Can I say shit in these comments??

Stephen said...

the perfect quarter-life goal: be a hipster. a goal that will guarantee its lack of fruition.

nikki said...

JD: definition of a hipster... "One who is exceptionally aware of or interested in the latest trends and tastes, especially a devotee of modern jazz." I am not sure that this really describes you so you might have to come up with a new plan.

petey said...

lack of fruition, stevey??

how else will all the upper west-ers define themselves and bask in their own great all-star-ness.

they need it. as they need to keep telling each other intelligent/brilliant/fashionable/successful they are...

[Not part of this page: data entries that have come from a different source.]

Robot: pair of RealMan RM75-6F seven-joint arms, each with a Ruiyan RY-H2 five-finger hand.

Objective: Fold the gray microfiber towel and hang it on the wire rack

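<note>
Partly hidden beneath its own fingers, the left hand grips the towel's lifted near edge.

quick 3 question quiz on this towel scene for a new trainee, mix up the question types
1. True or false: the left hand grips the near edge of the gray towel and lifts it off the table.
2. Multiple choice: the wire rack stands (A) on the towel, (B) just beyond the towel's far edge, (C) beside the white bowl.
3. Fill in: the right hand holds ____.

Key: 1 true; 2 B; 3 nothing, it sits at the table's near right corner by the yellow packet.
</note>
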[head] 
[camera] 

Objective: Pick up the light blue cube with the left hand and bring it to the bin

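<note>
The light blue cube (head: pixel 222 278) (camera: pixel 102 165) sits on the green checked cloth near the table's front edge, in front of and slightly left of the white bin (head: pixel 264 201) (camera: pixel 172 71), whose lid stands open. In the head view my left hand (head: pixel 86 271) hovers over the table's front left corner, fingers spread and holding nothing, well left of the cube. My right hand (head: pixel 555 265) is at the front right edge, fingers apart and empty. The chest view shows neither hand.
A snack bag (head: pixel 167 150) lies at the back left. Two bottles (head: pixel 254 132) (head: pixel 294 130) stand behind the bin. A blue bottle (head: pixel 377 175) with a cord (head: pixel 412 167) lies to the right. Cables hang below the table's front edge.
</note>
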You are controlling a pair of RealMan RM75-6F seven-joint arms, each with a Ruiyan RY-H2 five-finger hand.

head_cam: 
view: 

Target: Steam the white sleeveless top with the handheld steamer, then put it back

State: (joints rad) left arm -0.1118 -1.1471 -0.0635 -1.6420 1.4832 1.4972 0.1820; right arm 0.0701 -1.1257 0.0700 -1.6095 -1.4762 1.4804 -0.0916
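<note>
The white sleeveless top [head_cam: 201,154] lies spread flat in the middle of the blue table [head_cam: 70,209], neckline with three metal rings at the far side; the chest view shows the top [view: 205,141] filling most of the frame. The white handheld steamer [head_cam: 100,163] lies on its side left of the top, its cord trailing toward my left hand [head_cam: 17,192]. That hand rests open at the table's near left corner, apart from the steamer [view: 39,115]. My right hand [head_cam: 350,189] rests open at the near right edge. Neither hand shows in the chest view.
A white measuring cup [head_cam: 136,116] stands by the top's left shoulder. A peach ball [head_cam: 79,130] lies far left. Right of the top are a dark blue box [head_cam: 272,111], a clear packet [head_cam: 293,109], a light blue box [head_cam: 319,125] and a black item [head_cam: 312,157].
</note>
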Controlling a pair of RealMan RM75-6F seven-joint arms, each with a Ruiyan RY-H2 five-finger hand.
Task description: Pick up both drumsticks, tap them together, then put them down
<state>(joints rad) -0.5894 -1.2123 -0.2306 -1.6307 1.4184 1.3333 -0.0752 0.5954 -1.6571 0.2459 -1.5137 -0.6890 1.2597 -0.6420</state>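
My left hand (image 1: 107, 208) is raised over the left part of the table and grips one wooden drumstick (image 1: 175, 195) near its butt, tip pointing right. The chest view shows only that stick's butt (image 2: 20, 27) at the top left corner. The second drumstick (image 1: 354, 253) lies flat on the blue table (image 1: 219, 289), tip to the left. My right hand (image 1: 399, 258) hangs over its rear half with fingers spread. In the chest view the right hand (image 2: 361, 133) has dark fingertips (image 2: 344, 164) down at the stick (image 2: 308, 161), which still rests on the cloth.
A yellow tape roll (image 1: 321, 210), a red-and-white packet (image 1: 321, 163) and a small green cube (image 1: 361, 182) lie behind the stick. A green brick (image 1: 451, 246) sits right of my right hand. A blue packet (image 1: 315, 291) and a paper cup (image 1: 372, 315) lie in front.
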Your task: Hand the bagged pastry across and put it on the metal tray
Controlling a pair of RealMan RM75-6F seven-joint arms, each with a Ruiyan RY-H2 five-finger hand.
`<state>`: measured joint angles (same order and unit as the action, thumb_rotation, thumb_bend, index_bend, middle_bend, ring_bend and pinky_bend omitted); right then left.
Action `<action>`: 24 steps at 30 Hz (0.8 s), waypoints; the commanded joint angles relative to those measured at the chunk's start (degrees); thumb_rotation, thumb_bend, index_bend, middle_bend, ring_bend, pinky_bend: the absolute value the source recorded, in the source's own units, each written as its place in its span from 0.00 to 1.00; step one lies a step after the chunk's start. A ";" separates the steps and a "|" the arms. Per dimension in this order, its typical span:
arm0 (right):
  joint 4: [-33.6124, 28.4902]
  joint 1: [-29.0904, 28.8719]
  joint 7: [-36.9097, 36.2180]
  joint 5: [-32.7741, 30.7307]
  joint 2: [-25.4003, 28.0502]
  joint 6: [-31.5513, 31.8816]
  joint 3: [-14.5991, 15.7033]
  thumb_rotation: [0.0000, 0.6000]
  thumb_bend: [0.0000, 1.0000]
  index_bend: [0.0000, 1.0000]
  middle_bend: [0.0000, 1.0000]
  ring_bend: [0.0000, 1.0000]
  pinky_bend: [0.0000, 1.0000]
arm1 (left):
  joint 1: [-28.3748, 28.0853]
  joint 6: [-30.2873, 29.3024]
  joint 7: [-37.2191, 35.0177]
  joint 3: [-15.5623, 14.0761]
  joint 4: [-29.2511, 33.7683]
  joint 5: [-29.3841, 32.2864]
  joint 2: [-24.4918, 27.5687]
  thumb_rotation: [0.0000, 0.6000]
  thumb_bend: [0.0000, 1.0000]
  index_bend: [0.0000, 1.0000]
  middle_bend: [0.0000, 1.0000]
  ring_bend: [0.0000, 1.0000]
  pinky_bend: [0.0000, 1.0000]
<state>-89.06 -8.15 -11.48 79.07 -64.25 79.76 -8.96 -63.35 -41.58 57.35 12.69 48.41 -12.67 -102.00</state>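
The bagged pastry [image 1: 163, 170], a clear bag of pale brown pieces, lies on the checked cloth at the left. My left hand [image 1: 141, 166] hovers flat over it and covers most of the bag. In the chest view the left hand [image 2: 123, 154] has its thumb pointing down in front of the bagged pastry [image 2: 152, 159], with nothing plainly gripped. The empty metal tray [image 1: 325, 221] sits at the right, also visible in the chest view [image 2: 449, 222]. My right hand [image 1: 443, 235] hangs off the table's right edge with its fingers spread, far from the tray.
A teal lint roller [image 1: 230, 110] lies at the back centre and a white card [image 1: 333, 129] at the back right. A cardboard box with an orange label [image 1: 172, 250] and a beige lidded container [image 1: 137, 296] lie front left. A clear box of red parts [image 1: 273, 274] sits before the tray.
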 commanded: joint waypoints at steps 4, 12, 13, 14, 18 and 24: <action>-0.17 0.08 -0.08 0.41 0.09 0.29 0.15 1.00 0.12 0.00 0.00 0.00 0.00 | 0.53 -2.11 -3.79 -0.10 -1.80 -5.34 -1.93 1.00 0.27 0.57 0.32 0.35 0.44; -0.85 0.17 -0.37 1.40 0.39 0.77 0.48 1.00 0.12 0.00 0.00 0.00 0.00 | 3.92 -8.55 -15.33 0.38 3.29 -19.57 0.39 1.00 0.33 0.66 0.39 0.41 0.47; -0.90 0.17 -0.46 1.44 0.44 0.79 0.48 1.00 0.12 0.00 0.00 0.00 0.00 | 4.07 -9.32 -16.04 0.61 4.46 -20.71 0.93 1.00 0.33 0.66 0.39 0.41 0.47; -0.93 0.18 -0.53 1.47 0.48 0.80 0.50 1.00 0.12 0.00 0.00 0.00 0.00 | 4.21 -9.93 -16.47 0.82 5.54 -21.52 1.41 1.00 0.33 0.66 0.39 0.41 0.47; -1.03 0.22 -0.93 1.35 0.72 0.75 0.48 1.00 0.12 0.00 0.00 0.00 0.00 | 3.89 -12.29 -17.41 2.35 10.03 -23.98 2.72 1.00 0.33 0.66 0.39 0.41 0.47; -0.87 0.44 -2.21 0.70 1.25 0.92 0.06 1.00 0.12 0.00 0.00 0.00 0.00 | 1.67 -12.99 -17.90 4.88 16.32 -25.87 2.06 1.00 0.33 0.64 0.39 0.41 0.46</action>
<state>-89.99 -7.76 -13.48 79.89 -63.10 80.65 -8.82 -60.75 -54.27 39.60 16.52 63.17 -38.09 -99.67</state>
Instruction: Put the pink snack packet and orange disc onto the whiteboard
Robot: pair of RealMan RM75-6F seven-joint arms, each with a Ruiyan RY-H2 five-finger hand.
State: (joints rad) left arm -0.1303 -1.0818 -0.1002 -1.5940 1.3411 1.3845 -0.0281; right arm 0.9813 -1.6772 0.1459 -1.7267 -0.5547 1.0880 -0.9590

don't tear down the very elements with which they build each other up...

nikki said...

Petey: First of all... this is not a forum for neighborhood bashing. The Heights is not the epitome of Manhattan living just because you and Stevey live there. That minor detail just gives me a reason to think about going up there. Secondly, we upper west siders do not need to tell ourselves how fabulous, smart, successful, etc. we are... I think you have us confused with a certain someone else from the Heights. Perhaps you should listen to Wacko Jacko's song Man in the Mirror before you start insulting my hood... love your guts

petey said...

what else should i expect but a classic/typical all-star comment from an nyc all-star...

Stephen said...

wacko jacko? take it back, nikki. that man is a hero and a musical genius.

nikki said...

Stevey: I won't take it back because he is wacko. There was a time when he was a musical genius as well as the best dancer on the planet, but then he got abducted by aliens and couldn't figure out whether he was black or white, his nose melted off his face and efforts to reconstruct have been less than successful. He molests little boys, talks like a 5-year-old girl and looks a little like a freak show. I loved him in the 80s, but that was a different Michael.

TheWooll said...

Mother Funk 'em, just to see the look on their face. Funk 'em just to see the look on their face.

That's all I have to say, now its back to work.

Stephen said...

no. no. no. no. innocent until proven guilty, Nikki.